:: ASSIGNMENT ::
Report each line of the records below that uses the word "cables".
+---+
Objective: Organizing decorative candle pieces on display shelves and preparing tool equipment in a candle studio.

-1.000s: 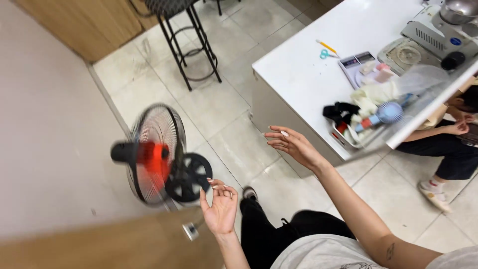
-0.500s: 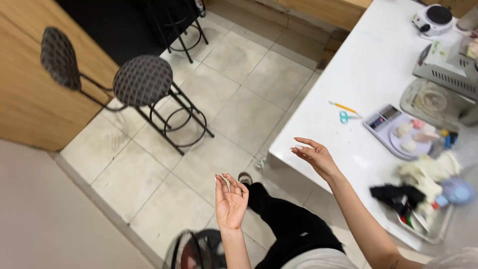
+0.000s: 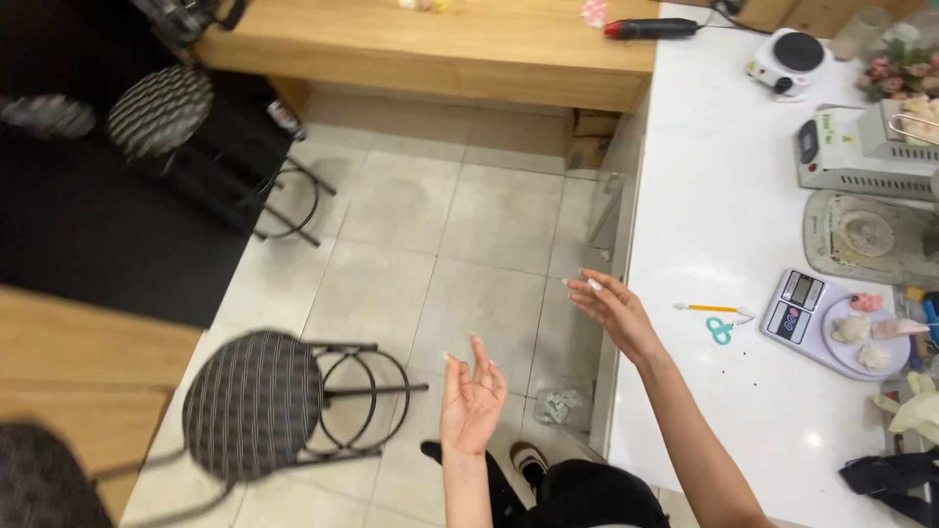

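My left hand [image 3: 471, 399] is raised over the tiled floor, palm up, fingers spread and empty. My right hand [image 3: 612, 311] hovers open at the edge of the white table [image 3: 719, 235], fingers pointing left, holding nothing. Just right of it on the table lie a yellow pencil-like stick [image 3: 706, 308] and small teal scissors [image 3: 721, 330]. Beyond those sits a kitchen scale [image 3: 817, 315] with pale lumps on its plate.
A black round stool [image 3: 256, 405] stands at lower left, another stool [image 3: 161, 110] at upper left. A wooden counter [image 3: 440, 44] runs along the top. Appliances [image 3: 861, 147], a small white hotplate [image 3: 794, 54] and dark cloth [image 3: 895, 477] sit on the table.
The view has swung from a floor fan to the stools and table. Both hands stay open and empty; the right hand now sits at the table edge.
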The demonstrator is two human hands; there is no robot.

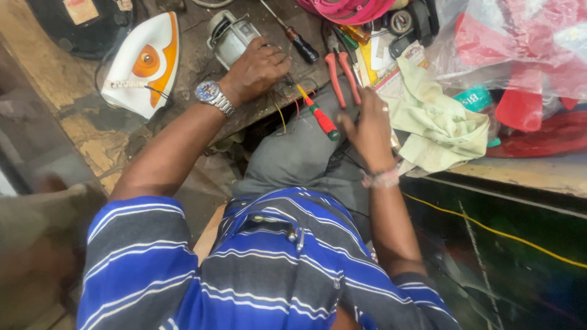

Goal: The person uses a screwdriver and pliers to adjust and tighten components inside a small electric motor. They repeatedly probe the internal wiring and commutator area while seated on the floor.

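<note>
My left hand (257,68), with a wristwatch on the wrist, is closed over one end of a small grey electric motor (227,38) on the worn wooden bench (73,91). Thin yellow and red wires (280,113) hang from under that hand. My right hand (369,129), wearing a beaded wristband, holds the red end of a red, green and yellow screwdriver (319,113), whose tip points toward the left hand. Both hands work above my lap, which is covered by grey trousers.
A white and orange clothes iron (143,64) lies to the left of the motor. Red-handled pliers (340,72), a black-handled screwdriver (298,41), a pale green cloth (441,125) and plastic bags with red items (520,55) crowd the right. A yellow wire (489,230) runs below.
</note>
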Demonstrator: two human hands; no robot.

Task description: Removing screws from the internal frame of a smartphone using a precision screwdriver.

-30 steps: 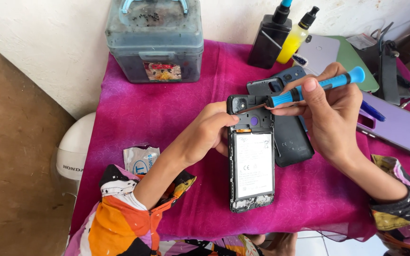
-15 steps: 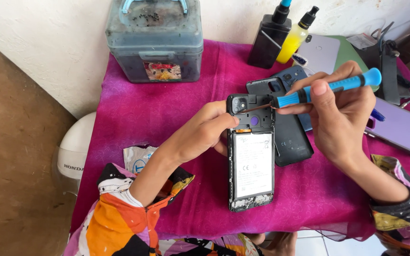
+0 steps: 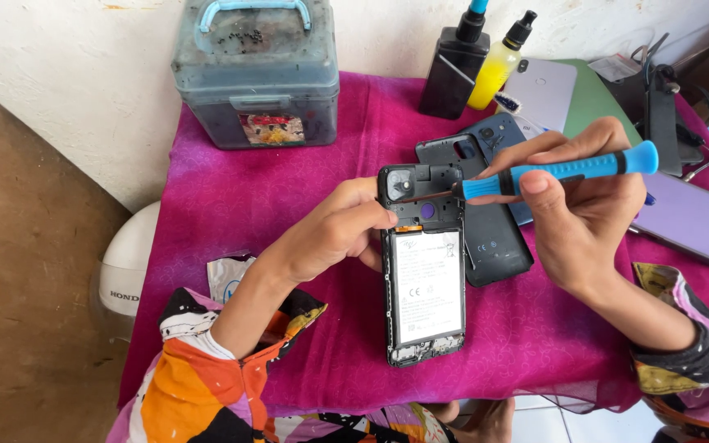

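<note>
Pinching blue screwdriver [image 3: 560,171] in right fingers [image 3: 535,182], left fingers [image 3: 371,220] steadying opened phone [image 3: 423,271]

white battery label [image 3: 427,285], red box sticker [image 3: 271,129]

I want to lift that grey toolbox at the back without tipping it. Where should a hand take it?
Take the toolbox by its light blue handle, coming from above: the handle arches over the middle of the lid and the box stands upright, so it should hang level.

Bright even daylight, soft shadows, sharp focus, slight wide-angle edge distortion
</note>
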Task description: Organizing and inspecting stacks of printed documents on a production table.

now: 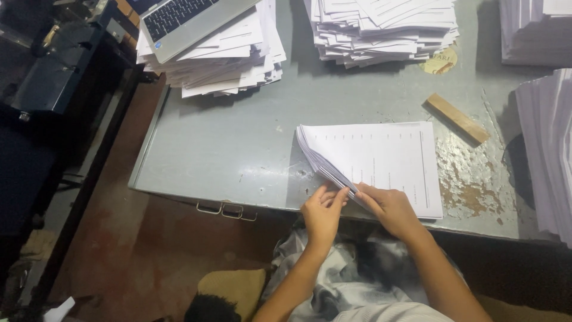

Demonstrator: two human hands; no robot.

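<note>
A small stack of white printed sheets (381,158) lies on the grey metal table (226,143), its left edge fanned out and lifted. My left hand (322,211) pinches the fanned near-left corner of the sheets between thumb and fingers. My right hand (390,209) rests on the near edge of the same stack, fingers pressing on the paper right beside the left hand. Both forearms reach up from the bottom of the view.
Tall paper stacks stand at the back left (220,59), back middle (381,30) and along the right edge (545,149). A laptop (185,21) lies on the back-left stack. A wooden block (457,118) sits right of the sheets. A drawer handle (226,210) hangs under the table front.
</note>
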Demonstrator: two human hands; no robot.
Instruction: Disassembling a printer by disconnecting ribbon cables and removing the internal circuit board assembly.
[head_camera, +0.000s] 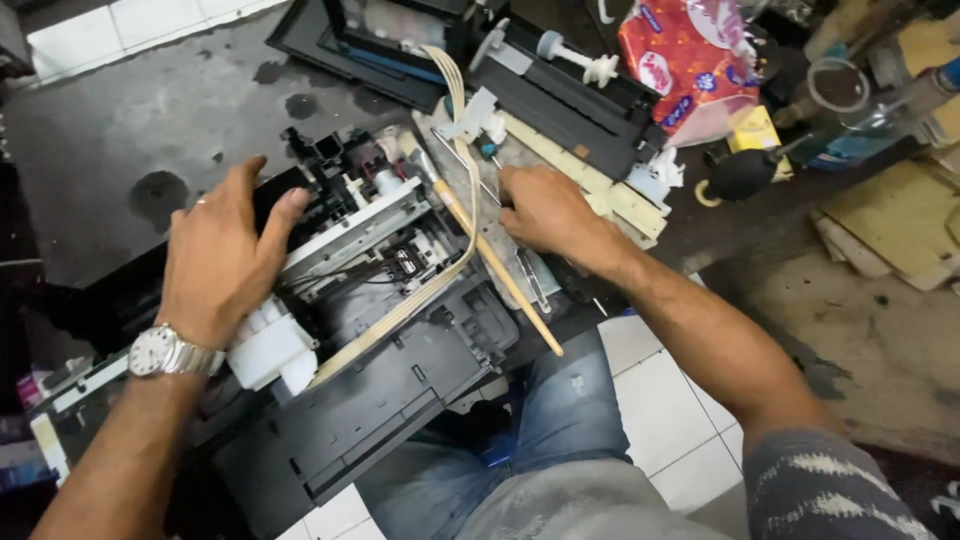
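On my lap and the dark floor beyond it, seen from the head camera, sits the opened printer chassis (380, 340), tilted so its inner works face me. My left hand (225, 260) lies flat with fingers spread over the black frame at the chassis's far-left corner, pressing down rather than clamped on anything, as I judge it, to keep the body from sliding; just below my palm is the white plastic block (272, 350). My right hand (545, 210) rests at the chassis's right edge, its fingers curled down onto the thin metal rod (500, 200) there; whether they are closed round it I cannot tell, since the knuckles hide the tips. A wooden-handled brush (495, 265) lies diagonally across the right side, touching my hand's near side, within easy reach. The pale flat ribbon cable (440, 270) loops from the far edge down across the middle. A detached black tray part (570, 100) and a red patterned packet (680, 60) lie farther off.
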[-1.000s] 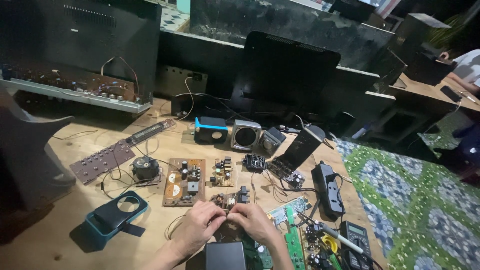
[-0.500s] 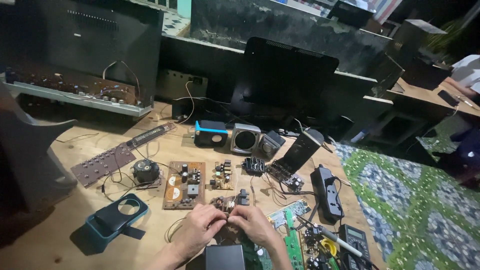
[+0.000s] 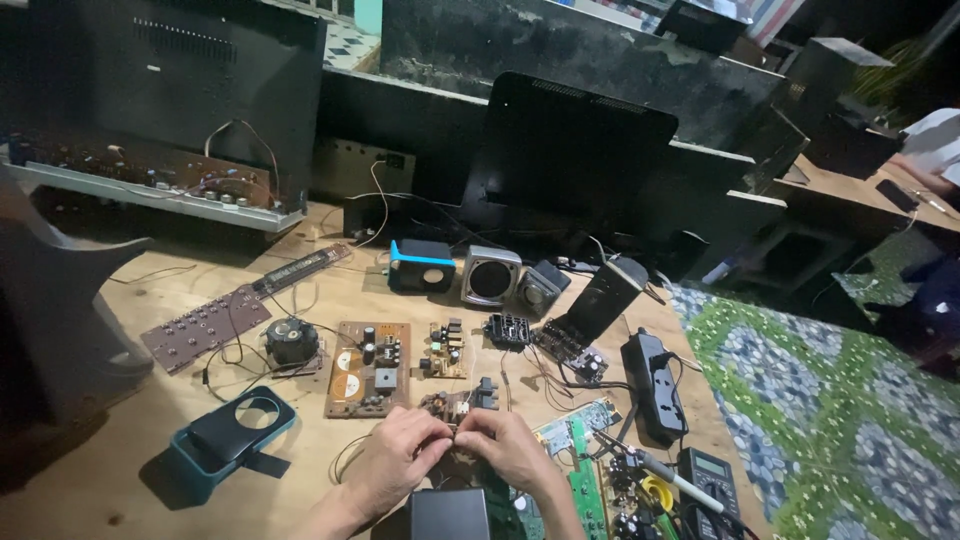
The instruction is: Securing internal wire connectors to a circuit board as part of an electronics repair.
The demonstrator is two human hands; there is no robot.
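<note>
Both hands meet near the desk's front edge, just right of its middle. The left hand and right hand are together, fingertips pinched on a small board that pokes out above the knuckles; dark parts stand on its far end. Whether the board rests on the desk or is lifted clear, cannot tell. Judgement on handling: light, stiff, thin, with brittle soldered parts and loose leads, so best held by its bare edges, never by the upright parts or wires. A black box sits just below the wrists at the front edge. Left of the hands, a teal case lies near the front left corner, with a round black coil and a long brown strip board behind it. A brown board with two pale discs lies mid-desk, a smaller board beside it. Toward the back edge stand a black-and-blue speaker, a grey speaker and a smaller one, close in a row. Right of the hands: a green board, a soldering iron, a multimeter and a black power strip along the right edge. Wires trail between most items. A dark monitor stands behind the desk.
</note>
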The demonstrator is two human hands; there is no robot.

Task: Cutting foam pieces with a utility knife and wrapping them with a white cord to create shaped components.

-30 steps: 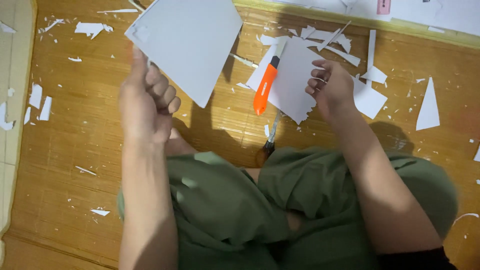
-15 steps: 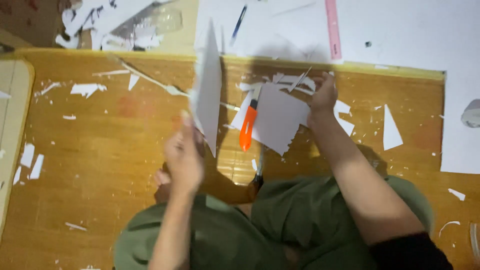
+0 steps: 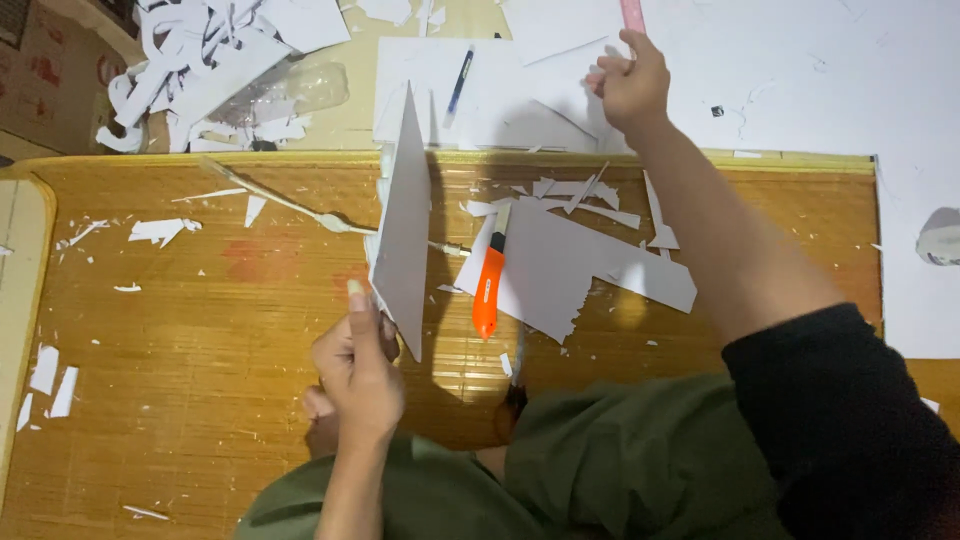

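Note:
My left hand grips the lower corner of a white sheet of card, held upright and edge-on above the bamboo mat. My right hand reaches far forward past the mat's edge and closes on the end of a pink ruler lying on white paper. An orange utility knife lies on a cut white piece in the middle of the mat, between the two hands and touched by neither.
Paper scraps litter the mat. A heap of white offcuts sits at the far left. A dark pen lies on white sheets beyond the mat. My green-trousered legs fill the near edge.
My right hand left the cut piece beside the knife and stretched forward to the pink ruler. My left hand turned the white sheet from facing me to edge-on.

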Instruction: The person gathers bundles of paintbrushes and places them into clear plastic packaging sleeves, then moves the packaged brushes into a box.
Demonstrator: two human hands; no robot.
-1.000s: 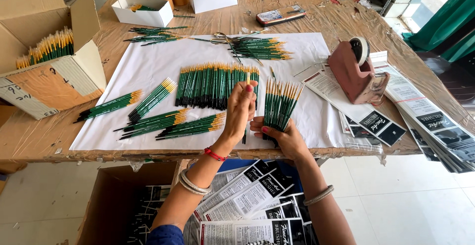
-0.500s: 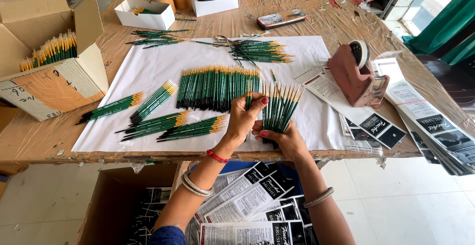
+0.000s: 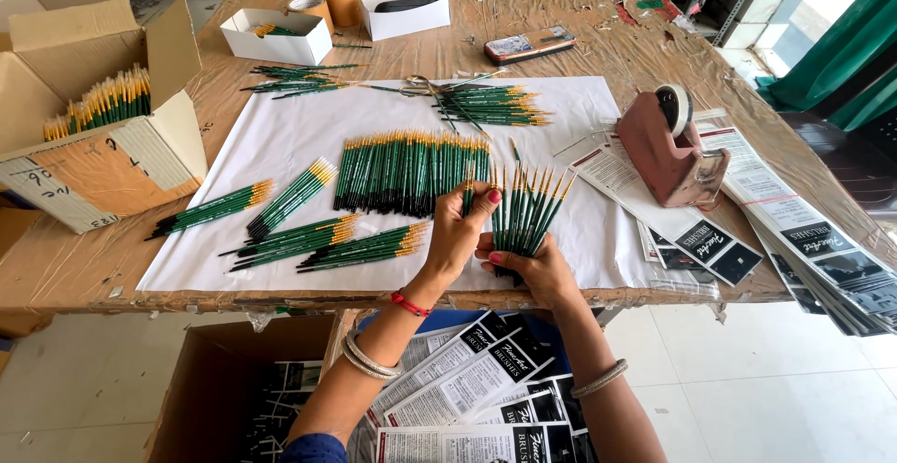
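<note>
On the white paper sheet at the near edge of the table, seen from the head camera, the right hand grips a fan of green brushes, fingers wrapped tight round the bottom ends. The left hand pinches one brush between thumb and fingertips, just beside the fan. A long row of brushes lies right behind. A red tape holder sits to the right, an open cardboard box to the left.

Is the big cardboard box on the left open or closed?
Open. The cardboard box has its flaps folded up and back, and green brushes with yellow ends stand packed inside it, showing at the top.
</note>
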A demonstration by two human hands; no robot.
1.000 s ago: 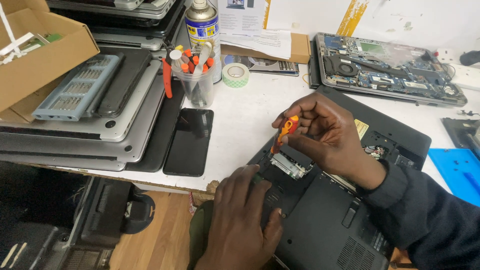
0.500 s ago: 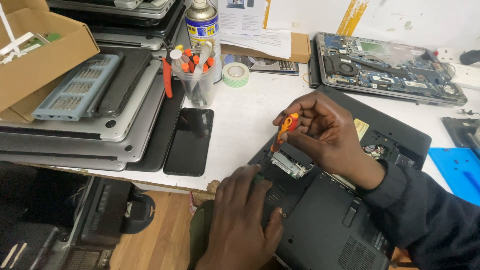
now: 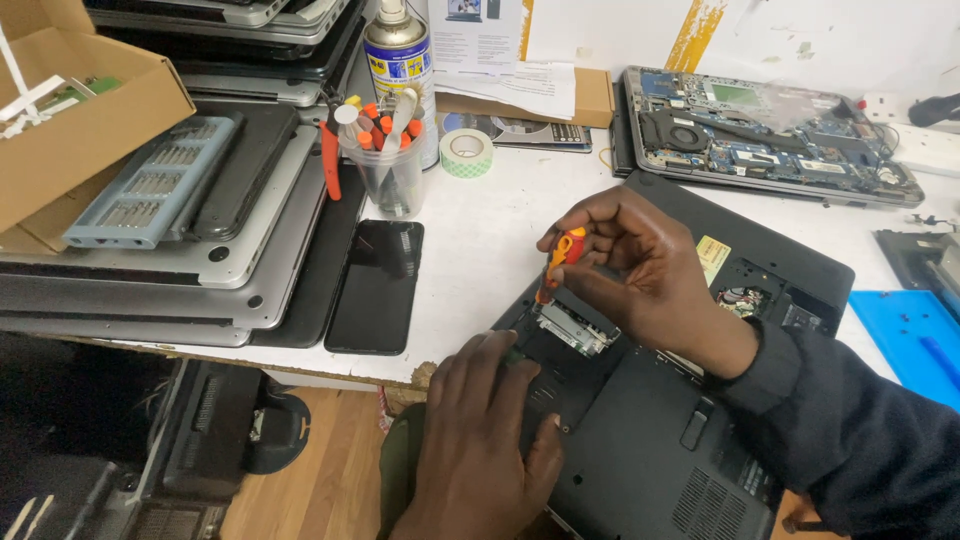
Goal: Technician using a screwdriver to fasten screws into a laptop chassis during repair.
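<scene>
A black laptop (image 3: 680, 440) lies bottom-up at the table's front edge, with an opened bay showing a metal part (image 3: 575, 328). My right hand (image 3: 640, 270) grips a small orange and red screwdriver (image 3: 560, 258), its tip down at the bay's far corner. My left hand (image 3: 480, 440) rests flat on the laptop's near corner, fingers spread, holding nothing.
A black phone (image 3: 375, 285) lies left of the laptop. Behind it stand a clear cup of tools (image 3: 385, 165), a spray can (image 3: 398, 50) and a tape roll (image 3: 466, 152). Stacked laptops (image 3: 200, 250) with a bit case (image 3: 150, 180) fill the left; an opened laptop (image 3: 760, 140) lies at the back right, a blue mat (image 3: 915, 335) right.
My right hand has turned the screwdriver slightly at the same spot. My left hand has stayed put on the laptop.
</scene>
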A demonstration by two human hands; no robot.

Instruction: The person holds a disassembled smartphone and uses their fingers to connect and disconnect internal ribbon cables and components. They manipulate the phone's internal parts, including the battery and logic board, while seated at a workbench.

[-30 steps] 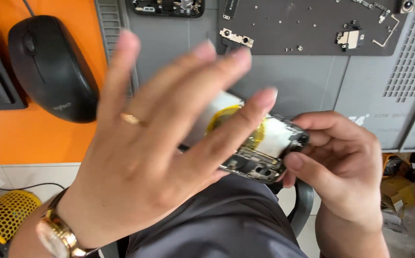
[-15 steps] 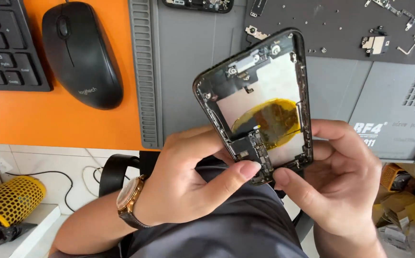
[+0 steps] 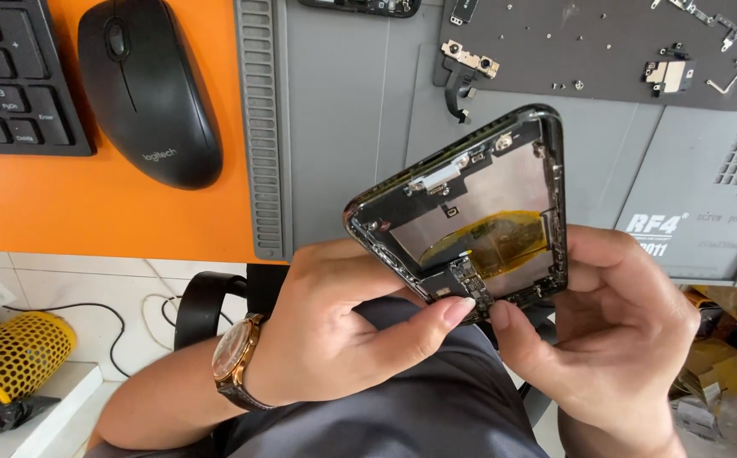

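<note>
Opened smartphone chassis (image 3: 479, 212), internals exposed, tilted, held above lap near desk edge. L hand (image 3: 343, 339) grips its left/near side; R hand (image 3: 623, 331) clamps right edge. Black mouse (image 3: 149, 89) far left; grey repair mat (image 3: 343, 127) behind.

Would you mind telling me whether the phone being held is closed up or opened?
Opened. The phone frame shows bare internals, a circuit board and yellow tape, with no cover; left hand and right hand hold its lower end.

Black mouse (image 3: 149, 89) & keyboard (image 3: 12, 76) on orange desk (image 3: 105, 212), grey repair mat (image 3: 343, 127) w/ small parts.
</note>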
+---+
:: WRITTEN RESPONSE ::
Instruction: Disassembling a printer by disconnecting ribbon cables and removing the internal circuit board assembly.
Instruction: The person holds a disassembled smartphone and uses their fingers to connect and disconnect internal ribbon cables and components. They manipulate the phone's internal parts, including the battery and logic board, while seated at a workbench.

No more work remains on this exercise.